As you know I travel and in my short stint I have met many-a celebrities. I met or saw the Black Ghostbuster Ernie Hudson & the comedian Steve Harvey. My colleagues have had the honor of sitting in first class with reporter Lisa Ling and actress Olivia Newton John. Today was the ultimate celebrity sighting. This morning I get a frantic call from my colleague, who calmly instructed me to "get my butt to breakfast". Me, being a diva, needing to take her time, HAD to be fashionably late. When I finally did arrive, to my surprise and two tables away from me, sat THE phenomenal woman herself..... Maya Angelou. I was immediately a nervous wreck.

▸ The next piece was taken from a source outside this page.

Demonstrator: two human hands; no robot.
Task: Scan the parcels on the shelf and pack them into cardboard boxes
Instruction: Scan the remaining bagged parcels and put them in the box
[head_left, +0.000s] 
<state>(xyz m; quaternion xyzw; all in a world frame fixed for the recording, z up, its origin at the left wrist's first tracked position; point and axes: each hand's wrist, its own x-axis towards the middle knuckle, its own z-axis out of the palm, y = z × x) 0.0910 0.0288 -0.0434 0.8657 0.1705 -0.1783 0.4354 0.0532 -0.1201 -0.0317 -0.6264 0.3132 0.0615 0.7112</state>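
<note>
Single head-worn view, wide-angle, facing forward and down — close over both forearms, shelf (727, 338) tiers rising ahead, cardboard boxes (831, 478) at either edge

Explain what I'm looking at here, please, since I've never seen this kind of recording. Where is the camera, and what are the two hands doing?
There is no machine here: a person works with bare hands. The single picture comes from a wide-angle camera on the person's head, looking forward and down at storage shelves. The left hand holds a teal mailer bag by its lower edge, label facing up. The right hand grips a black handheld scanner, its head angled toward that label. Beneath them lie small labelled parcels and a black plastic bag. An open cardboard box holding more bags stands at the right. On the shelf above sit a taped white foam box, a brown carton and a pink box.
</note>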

My colleague was beaming because she gave her a newspaper. Then went into detail about her exchange with the legend and how it was that she came to sacrifice her morning periodical. It was an excellent story: Some guy only had the Sports section and Ms. Angelou had wanted the full paper. So Lori (Ms. Do Gooder, herself) sprang from her seat and was overjoyed to oblige (slight exaggeration, but this is how it transpired... kinda). There were words...Ms. Angelou then told Lori that she was on the cover of the paper the other day and lori replied jokingly... "Ahhh.... I thought you looked familiar". So now that Lori & Ms. Angelou were BFF, Lori felt then need to get me in on their BFF circle. Again I repeat... I was a nervous wreck!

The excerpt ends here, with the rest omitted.